Today I will give you two reasons why you should give up drinking out of plastic water bottles. Yep, I'm going to jump right into this! Plastic bottles are a big problem, did you know that? Well, just read....

1. Bottled water is no better than tap water. In fact, it can be worse.

From Whole Life Times:

“There is no assurance that just because water comes out of a bottle it is any cleaner or safer than water from the tap,” concluded a study of 1,000 samples of 103 brands of bottled water, conducted by the Natural Resources Defense Council (NRDC) in 1999. Nearly one fourth of the brands tested by the NRDC were found to have contamination on some level.
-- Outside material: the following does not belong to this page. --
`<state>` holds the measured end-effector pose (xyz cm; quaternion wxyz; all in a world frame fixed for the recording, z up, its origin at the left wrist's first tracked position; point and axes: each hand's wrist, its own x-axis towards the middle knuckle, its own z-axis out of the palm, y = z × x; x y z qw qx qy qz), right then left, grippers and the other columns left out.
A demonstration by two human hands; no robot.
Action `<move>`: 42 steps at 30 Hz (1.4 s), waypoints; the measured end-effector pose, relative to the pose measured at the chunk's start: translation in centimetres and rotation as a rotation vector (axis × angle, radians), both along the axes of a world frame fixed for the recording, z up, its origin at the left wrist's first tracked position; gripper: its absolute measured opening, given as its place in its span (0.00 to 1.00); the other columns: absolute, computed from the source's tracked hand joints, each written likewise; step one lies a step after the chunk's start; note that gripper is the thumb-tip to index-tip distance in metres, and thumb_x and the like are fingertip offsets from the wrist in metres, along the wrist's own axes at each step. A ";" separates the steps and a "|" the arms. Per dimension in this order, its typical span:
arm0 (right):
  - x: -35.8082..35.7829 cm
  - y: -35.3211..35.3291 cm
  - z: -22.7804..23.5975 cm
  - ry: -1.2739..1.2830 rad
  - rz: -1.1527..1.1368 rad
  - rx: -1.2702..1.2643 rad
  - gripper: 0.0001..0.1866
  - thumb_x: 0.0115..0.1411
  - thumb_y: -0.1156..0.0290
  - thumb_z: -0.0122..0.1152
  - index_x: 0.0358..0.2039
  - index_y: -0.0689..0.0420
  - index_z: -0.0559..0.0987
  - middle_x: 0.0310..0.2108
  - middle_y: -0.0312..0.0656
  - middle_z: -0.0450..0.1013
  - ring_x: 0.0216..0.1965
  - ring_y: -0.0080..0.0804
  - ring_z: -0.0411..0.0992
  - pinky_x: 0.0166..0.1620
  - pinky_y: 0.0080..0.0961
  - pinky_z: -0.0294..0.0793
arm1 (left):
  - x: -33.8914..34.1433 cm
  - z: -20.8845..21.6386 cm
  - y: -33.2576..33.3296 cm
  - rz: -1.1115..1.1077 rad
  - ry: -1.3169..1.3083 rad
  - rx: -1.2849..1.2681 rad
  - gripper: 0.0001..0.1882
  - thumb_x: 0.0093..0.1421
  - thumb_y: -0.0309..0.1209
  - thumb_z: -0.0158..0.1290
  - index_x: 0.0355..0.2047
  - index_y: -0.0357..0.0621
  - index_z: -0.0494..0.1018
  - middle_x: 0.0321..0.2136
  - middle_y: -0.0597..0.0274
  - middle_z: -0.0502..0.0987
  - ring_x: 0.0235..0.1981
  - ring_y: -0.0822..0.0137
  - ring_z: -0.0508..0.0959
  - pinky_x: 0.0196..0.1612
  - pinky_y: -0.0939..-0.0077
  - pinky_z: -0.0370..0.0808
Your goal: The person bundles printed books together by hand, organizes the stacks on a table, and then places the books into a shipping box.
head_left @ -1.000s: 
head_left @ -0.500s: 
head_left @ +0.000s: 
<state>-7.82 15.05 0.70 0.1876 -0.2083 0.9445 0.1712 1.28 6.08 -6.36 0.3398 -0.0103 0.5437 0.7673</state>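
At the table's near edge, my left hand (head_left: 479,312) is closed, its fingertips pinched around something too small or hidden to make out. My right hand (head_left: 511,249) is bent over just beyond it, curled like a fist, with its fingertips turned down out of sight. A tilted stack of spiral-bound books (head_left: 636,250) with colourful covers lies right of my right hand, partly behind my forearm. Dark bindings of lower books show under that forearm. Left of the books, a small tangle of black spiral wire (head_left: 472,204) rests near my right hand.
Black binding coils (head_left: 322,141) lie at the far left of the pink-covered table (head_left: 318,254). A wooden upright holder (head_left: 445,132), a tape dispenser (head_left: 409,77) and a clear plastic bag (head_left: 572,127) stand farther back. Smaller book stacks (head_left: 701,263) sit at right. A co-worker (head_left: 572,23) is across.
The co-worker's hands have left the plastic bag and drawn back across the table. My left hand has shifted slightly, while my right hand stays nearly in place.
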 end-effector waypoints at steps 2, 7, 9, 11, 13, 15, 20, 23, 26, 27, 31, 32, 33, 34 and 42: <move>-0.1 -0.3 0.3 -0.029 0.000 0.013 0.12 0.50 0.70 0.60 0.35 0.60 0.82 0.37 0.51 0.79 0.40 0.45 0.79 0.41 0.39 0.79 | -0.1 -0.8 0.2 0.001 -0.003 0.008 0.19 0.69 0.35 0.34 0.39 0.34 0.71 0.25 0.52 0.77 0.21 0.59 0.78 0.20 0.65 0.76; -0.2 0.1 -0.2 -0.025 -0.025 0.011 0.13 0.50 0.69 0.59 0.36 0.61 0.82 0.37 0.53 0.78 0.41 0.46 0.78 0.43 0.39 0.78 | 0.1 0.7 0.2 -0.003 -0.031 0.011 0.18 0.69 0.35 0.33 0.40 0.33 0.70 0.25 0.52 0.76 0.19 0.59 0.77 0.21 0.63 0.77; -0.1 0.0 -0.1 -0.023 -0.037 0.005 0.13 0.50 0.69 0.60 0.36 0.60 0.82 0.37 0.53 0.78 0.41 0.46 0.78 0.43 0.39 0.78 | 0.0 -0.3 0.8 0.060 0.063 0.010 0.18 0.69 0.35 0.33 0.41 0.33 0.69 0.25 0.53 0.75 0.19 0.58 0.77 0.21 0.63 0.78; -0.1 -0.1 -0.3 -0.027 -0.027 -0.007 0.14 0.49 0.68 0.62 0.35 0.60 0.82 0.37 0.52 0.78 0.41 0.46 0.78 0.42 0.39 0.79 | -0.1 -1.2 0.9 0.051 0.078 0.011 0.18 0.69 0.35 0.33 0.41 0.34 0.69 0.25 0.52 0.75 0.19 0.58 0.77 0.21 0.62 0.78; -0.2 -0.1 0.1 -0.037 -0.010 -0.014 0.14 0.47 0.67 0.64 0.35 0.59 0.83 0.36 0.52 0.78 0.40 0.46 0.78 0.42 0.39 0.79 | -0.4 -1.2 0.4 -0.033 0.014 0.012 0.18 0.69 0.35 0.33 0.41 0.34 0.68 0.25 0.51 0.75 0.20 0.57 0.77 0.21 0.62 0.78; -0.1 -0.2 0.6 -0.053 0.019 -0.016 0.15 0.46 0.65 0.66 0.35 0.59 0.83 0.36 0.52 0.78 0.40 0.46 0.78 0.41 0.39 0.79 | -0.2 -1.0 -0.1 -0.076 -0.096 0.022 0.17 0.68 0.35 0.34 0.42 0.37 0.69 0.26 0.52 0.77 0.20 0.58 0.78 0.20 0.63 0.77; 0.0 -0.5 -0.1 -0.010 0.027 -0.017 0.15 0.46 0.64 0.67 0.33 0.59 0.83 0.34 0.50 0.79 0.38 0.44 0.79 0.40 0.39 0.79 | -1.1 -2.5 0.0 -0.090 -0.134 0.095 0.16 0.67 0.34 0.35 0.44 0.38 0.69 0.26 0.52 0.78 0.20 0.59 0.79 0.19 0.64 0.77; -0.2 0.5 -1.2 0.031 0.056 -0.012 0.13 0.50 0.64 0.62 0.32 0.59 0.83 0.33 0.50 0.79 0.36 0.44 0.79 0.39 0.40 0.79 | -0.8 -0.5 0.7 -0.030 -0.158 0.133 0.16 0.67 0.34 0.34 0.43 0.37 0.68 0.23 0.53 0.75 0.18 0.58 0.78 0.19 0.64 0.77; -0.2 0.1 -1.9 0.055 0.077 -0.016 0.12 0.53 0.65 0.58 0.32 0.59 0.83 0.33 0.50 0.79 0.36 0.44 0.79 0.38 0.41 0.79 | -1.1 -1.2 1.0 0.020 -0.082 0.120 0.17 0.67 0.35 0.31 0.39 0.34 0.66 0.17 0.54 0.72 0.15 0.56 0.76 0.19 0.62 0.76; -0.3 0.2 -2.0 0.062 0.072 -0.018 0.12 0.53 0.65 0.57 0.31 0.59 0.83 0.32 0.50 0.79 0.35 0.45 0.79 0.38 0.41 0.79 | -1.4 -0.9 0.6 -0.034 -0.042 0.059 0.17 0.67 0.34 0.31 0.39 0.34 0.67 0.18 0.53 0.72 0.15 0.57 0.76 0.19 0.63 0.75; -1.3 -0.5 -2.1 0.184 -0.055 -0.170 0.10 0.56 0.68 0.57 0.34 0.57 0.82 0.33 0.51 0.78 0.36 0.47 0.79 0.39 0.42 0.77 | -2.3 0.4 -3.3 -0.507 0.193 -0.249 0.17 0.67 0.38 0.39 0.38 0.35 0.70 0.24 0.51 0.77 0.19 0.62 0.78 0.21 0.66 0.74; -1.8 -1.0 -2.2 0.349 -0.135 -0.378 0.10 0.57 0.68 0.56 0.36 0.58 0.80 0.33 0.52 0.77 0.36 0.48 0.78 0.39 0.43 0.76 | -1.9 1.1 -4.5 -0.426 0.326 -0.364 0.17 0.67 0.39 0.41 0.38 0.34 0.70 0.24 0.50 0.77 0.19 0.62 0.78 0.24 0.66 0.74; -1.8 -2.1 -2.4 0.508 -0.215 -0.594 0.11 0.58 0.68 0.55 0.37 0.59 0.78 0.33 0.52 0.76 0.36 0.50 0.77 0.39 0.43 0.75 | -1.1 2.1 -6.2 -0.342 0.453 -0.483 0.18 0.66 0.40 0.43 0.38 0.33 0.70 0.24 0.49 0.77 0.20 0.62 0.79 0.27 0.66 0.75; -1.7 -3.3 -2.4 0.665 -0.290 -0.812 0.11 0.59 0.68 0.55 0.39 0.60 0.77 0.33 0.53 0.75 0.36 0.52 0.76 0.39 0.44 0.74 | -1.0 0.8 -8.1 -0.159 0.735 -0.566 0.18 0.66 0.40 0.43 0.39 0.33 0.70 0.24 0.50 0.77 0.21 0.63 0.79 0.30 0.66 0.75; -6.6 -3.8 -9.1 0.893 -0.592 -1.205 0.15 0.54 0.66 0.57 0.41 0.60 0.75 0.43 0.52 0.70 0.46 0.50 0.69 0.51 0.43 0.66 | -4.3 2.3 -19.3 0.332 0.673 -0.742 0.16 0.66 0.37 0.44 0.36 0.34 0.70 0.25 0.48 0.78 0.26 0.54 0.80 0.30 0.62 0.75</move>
And then there’s the question of water quality monitoring, far more rigorous and regular for municipal tap water supplies than for bottled. While tap water is regulated by the EPA, bottled water is mandated by the FDA. The EPA tests tap water more often and for more contaminants than the FDA does for bottled water, including tests for coliform bacteria, E. coli and pathogens such as cryptosporidium and giardia.

And get this:

At least a quarter of all bottled water is taken directly from municipal sources. That’s right: the source of at least 25 percent (and some believe up to 40 percent) of bottled water is not the fairytale mountain streams depicted on the bottle, but rather your own municipal tap.
Whole Life Times


I have to admit, I am absolutely guilty of doing the following – I thought I was doing a good thing by re-using plastic bottles. But it turns out… not so much.

From The Green Guide:
Water aside, the plastic used in both single-use and reusable bottles can pose more of a contamination threat than the water. A safe plastic if used only once, #1 polyethylene terephthalate (PET or PETE) is the most common resin used in disposable bottles. However, as #1 bottles are reused, which they commonly are, they can leach chemicals such as DEHA, a known carcinogen, and benzyl butyl phthalate (BBP), a potential hormone disrupter. According to the January 2006 Journal of Environmental Monitoring, some PET bottled-water containers were found to leach antimony, an elemental metal that is an eye, skin, and lung irritant at high doses. Also, because the plastic is porous you'll likely get a swill of harmful bacteria with each gulp if you reuse #1 plastic bottles.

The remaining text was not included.